• Task brief
Retyping the data exactly is the task. Include every line.

• Available data

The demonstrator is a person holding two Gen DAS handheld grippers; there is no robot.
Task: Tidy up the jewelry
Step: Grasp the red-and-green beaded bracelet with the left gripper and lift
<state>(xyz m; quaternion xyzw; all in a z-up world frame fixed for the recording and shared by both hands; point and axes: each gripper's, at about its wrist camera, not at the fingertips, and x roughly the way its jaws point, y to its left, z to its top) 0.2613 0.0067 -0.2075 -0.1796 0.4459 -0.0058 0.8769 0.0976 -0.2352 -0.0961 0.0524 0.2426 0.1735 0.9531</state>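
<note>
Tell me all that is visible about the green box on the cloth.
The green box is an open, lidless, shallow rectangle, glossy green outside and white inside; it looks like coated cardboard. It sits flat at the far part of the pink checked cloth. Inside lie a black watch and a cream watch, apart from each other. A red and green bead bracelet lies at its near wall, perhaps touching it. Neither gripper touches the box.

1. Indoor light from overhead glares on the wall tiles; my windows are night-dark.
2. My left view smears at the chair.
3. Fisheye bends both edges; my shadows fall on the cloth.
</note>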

• Response for this exercise
The demonstrator is a person holding two Gen DAS handheld grippers; there is no robot.
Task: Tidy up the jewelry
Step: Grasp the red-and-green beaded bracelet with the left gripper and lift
<state>(xyz m; quaternion xyzw; all in a z-up world frame fixed for the recording and shared by both hands; point and axes: each gripper's, at about its wrist camera, not at the fingertips, and x roughly the way its jaws point, y to its left, z to its top) 0.2613 0.0067 -0.2075 -0.1796 0.4459 -0.0058 0.8769 0.0976 -0.2352 -0.0961 0.0524 0.2426 0.1735 0.9531</state>
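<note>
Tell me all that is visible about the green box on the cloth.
The green box is an open, lidless, shallow rectangle, glossy green outside and white inside; it looks like coated cardboard. It sits flat at the far part of the pink checked cloth. Inside lie a black watch and a cream watch, apart from each other. A red and green bead bracelet lies at its near wall, perhaps touching it. Neither gripper touches the box.

1. Indoor light from overhead glares on the wall tiles; my windows are night-dark.
2. My left view smears at the chair.
3. Fisheye bends both edges; my shadows fall on the cloth.
</note>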

There is no more output to give.